● ASSIGNMENT
For the copy, please give all of the data again exactly and leave the pictures out.
[[ DATA RECORDS open ]]
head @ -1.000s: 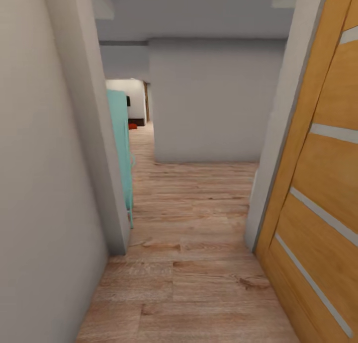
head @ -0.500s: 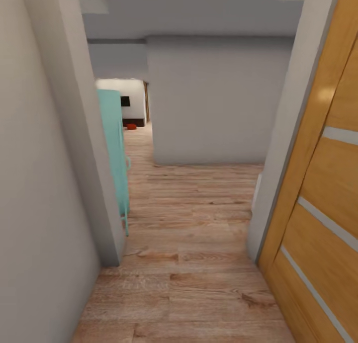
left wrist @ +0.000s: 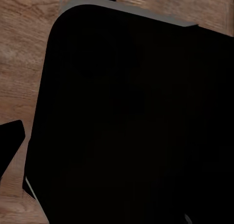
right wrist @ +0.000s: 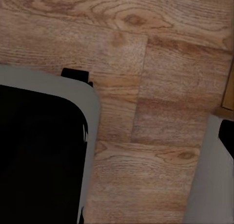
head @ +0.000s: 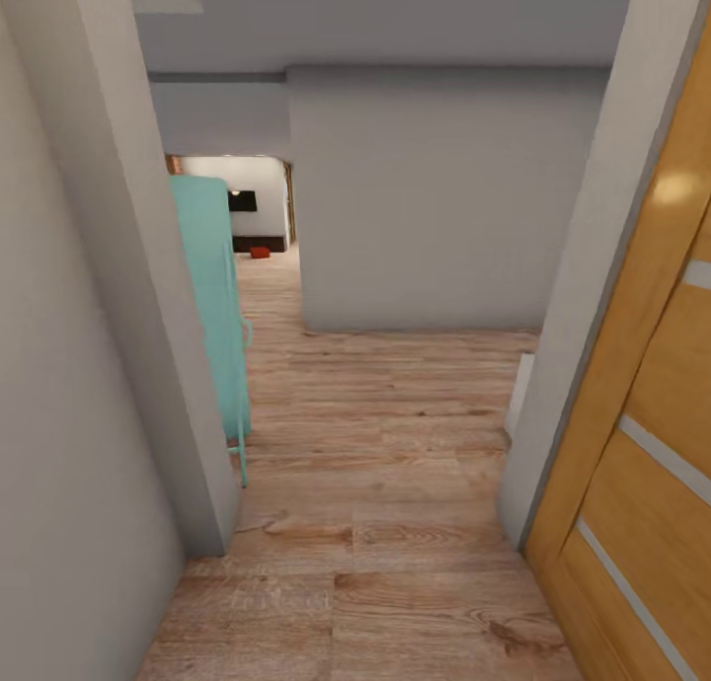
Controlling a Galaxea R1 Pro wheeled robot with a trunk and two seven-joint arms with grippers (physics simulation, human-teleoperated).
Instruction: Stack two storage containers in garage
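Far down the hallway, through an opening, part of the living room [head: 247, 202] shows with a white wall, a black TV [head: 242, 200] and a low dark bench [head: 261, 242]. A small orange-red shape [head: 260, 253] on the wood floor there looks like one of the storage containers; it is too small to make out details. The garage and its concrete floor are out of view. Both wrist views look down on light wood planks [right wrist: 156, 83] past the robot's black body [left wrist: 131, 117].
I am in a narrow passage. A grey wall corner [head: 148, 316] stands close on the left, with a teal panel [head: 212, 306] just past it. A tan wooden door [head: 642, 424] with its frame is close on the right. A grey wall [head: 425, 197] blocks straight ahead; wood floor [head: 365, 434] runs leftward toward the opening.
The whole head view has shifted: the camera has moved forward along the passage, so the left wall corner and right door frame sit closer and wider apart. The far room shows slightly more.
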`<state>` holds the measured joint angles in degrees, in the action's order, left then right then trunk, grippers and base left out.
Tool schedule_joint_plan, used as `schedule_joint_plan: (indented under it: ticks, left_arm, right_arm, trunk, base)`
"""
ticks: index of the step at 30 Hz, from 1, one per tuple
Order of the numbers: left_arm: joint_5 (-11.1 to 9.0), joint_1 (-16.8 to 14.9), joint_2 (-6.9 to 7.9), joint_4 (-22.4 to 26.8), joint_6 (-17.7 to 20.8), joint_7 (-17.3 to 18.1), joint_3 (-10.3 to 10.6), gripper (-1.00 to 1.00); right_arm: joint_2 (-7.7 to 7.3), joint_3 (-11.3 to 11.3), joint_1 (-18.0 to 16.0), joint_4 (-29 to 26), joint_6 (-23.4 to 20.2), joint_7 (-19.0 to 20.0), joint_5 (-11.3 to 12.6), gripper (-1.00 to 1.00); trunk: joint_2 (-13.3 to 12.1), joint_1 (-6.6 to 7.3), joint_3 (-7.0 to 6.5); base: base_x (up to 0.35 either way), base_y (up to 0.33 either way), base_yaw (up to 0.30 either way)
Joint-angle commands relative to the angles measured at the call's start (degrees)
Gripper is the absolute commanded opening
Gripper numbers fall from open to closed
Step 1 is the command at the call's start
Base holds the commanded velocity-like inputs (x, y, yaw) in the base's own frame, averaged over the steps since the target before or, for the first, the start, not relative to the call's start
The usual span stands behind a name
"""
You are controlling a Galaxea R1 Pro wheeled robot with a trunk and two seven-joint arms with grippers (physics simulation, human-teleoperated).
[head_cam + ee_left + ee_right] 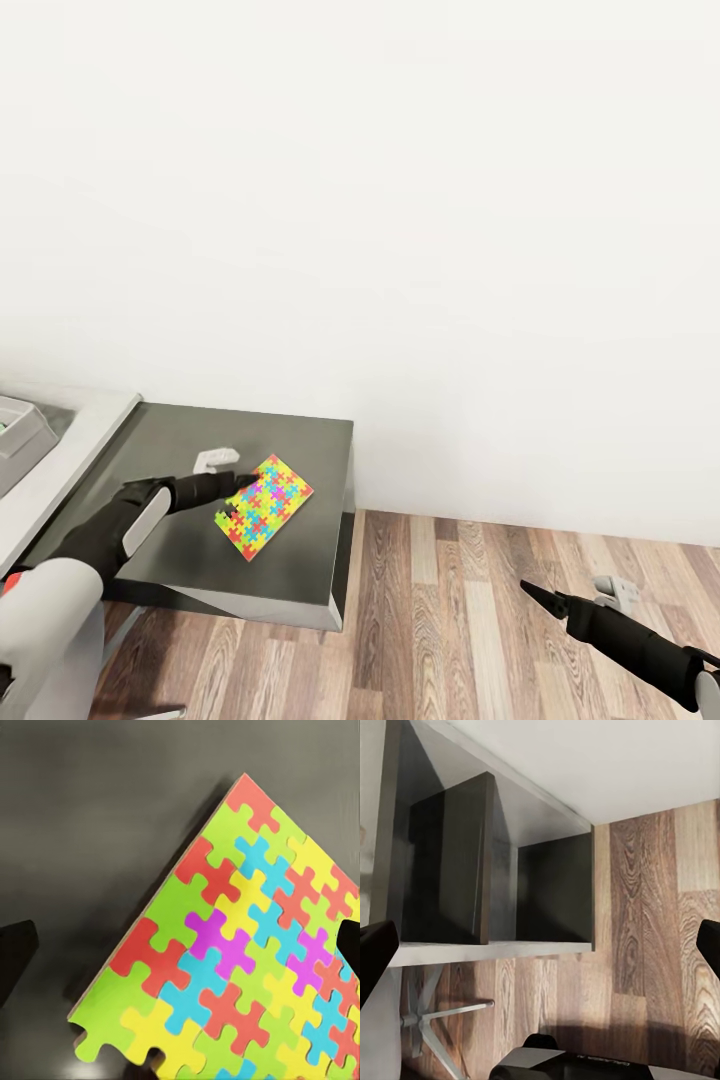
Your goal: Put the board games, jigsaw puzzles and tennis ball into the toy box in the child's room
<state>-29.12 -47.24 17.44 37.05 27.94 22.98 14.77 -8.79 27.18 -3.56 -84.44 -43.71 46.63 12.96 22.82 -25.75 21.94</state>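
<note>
**Left claw over the puzzle, right claw idle above the floor**

Nearest: right claw (545, 597) hangs low at the right over the wood floor (450, 600), well apart from the tabletop. Its black tips look close together in the head view, but the right wrist view shows one at each edge with a gap between, so it reads released, nothing in it. That same view looks at the tabletop's dark side panels (457, 855), the floor planks and a light chair base (435, 1020).

Left arm reaches in from the lower left across the dark grey tabletop (300, 440). Left claw (243, 490) is at the near-left edge of the puzzle (263, 506). Left wrist view: fingers (15, 952) spread wide, one tip on each side, the puzzle (225, 967) between them. Released, not clamping anything. Can't tell whether the tips touch the board.

The puzzle lies flat on the tabletop, roughly mid-surface, turned at an angle. Bright multicolour pieces; one corner shows missing pieces along the edge.

Just beyond the left claw: a small white object (215, 458) on the tabletop, too small to identify.

Far left: a lighter grey surface (60, 450) abuts the tabletop, with a grey box-like thing (20, 430) cut off at the edge.

Behind it all, a plain white wall (400, 200).
</note>
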Motion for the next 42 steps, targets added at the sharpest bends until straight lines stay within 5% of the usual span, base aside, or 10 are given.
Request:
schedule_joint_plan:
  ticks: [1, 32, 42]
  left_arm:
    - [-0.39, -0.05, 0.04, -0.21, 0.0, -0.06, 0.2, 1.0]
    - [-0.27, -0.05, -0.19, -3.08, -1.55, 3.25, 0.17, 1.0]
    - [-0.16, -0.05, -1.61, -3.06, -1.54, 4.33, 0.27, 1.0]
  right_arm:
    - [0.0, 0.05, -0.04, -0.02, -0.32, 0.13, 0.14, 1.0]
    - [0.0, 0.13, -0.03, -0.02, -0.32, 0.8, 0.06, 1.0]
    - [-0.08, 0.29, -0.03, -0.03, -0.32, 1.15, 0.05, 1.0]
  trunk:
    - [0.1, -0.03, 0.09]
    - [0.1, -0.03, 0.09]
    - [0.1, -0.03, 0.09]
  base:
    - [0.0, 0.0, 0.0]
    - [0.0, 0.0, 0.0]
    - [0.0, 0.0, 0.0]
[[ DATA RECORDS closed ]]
● TASK SOLUTION
head @ -1.000s: 
head @ -0.500s: 
left wrist @ +0.000s: 
right wrist @ +0.000s: 
head @ +0.000s: 
Controlling a Galaxea R1 Pro wheeled robot with a trunk and two seven-joint arms with grippers (physics simulation, human-teleoperated).
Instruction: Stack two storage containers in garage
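Far down the hallway, through an opening, part of the living room [head: 247, 202] shows with a white wall, a black TV [head: 242, 200] and a low dark bench [head: 261, 242]. A small orange-red shape [head: 260, 253] on the wood floor there looks like one of the storage containers; it is too small to make out details. The garage and its concrete floor are out of view. Both wrist views look down on light wood planks [right wrist: 156, 83] past the robot's black body [left wrist: 131, 117].
I am in a narrow passage. A grey wall corner [head: 148, 316] stands close on the left, with a teal panel [head: 212, 306] just past it. A tan wooden door [head: 642, 424] with its frame is close on the right. A grey wall [head: 425, 197] blocks straight ahead; wood floor [head: 365, 434] runs leftward toward the opening.
The whole head view has shifted: the camera has moved forward along the passage, so the left wall corner and right door frame sit closer and wider apart. The far room shows slightly more.
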`<state>` holds the measured joint angles in degrees, in the action's order, left then right then trunk, grippers and base left out.
Tool schedule_joint_plan, used as `schedule_joint_plan: (indented under it: ticks, left_arm, right_arm, trunk, base)`
"""
ticks: index of the step at 30 Hz, from 1, one per tuple
Order of the numbers: left_arm: joint_5 (-11.1 to 9.0), joint_1 (-16.8 to 14.9), joint_2 (-6.9 to 7.9), joint_4 (-22.4 to 26.8), joint_6 (-17.7 to 20.8), joint_7 (-17.3 to 18.1), joint_3 (-10.3 to 10.6), gripper (-1.00 to 1.00); right_arm: joint_2 (-7.7 to 7.3), joint_3 (-11.3 to 11.3), joint_1 (-18.0 to 16.0), joint_4 (-29 to 26), joint_6 (-23.4 to 20.2), joint_7 (-19.0 to 20.0), joint_5 (-11.3 to 12.6), gripper (-1.00 to 1.00); trunk: joint_2 (-13.3 to 12.1), joint_1 (-6.6 to 7.3), joint_3 (-7.0 to 6.5); base: base_x (up to 0.35 either way), base_y (up to 0.33 either way), base_yaw (up to 0.30 either way)
Joint-angle commands relative to the angles measured at the call's start (degrees)
Gripper is the absolute commanded opening
Gripper numbers fall from open to closed
Step 1 is the command at the call's start
Base holds the commanded velocity-like inputs (x, y, yaw) in the base's own frame, averaged over the steps since the target before or, for the first, the start, not relative to the call's start
The usual span stands behind a name
"""
You are controlling a Galaxea R1 Pro wheeled robot with a trunk and two seven-joint arms with grippers (physics simulation, human-teleoperated).
[head_cam + ee_left + ee_right] 
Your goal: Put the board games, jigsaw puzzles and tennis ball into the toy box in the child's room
<state>-29.12 -47.24 17.44 37.05 27.94 22.98 14.77 -8.79 27.18 -3.56 -84.44 -43.71 46.63 12.96 22.82 -25.75 21.94</state>
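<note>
**Left claw over the puzzle, right claw idle above the floor**

Nearest: right claw (545, 597) hangs low at the right over the wood floor (450, 600), well apart from the tabletop. Its black tips look close together in the head view, but the right wrist view shows one at each edge with a gap between, so it reads released, nothing in it. That same view looks at the tabletop's dark side panels (457, 855), the floor planks and a light chair base (435, 1020).

Left arm reaches in from the lower left across the dark grey tabletop (300, 440). Left claw (243, 490) is at the near-left edge of the puzzle (263, 506). Left wrist view: fingers (15, 952) spread wide, one tip on each side, the puzzle (225, 967) between them. Released, not clamping anything. Can't tell whether the tips touch the board.

The puzzle lies flat on the tabletop, roughly mid-surface, turned at an angle. Bright multicolour pieces; one corner shows missing pieces along the edge.

Just beyond the left claw: a small white object (215, 458) on the tabletop, too small to identify.

Far left: a lighter grey surface (60, 450) abuts the tabletop, with a grey box-like thing (20, 430) cut off at the edge.

Behind it all, a plain white wall (400, 200).
</note>
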Motion for the next 42 steps, targets added at the sharpest bends until straight lines stay within 5% of the usual span, base aside, or 10 are given.
Request:
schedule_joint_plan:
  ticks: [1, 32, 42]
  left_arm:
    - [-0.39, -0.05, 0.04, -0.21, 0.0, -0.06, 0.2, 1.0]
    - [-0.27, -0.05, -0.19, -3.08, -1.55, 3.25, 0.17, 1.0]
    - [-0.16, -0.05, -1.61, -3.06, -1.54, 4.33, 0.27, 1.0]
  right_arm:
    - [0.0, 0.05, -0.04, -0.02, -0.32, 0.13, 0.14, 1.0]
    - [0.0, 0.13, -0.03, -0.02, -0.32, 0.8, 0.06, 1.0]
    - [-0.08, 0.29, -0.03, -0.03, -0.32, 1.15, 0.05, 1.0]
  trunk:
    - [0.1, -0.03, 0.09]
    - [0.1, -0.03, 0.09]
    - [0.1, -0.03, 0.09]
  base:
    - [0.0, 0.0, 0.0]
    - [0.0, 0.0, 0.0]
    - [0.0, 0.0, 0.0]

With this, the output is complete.